«Los elementos que pueden ser eliminados, deben ser eliminados». Sobre esta afirmación taxativa a favor de la simpleza y el minimalismo, Abbas Kiarostami (Teherán-Irán, 1940) ha moldeado uno de los lenguajes más densos, complejos y poéticos de la historia del cine. De sus muchas películas —empezó a rodar en la década de los años setenta y ha cultivado todos los formatos— se suele decir que son metafísicas, que no pueden entenderse sin haberlas visto todas o que solamente tienen sentido después de leer poesía persa clásica.
Ganador de unos setenta premios internacionales —entre ellos el integral a toda su carrera del Festival de Cannes de 1992, donde también ganó la Palma de Oro de 1997 por El sabor de la cereza—; indiscutido padre de la nueva ola del cine iraní; admirado por colegas de oficio del calado de Martin Scorsese («representa el más alto nivel del arte cinematográfico»), Akira Kurosawa («cuando murió Satyajit Ray me deprimí profundamente, pero ahora sé quién ocupa su lugar») y el español Víctor Erice, con quien intercambió una conmovedora correspondencia en vídeo, y, sobre todo, ajeno a los dictados de la industria y libre hasta el extremo de hacer lo que le pide su instinto, Kiarostami fue poeta, pintor y fotógrafo antes que cineasta. Aún mantiene vivas todas las vocaciones.
La exposición Photographs from the Snow Series (Fotografías de la serie de la nieve) revela cómo la mirada de este trabajador de la lírica es contemplativa hasta la extenuación y libre todo aparejo descriptivo y de toda intervención del tiempo o de los seres humanos. La muestra, que se exhibe desde el 24 de mayo hasta el 22 de junio en la galería Rossi & Rossi de Hong Kong (China), reúne medio centenar de fotografías de paisajes nevados que podrían ser pinturas, fotogramas de un filme o abstracciones poéticas.
Las fotos, tomadas en 2002 y que ahora se muestran en coincidencia con un seminario al que asistirá Kiarostami en el Hong Kong Arts Centre, son de una pureza extrema y sin apenas acción en el sentido más académico del término.

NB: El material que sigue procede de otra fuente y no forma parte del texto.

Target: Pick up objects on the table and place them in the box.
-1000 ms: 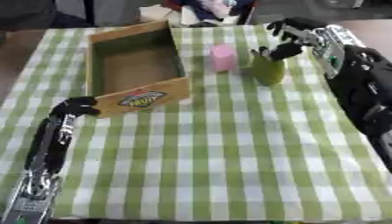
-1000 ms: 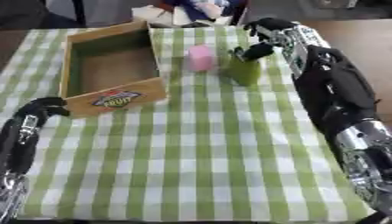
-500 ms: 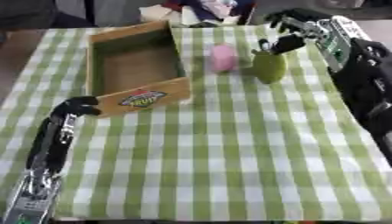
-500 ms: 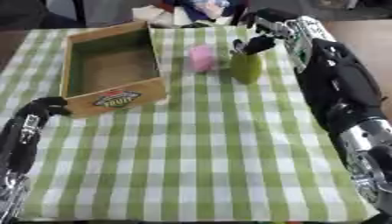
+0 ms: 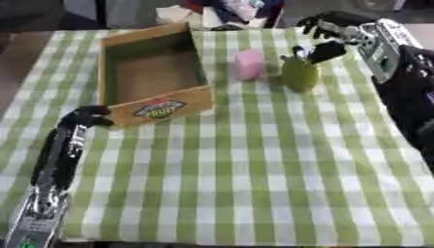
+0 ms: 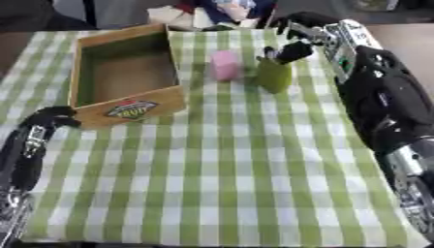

Al igual que las películas del iraní, fuerzan al espectador a la implicación y el intercambio: la bandada de pájaros apenas punteados sobre las cumbres nevadas pueden ser una puerta a la soledad o una metáfora de la libertad; los árboles quemados por el invierno encierran la idea de debilidad, pero también la de fortaleza…
«La naturaleza me cautiva de pronto, sin aviso y con gran poder. Me sucede lo mismo que con los paisajes familiares, que de repente me atraen y me enamoran», dice Kiarostami, para quien el «descubrimiento de la cámara reemplazó a la terapia de la pintura». El acto de fotografiar, añade, debe ser una forma de introversión existencial que conecte con el interior del fotógrafo y con la «sustancia de sus sueños».
Iconoclasta hasta el punto de que ha sido castigado desde frentes en apariencia opuestos —tras el 11-S le fue denegado un visado de entrada a los EE UU para asistir a un festival de cine y dar una charla en la Universidad de Harvard, mientras que en 2010 el gobierno de Irán prohibió la exhibición de su película Copie Conforme, la primera que realizó fuera del país, en Francia— y totalmente contrario a la idea de abandonar su residencia en Teherán pese a que es un autor muy poco complaciente con el régimen, Kiarostami suele decir que la contradicción es inseparable de la vida. Cuando le preguntan sobre el carácter complejo de sus historias responde: «No podemos llegar a la verdad excepto a través de la mentira».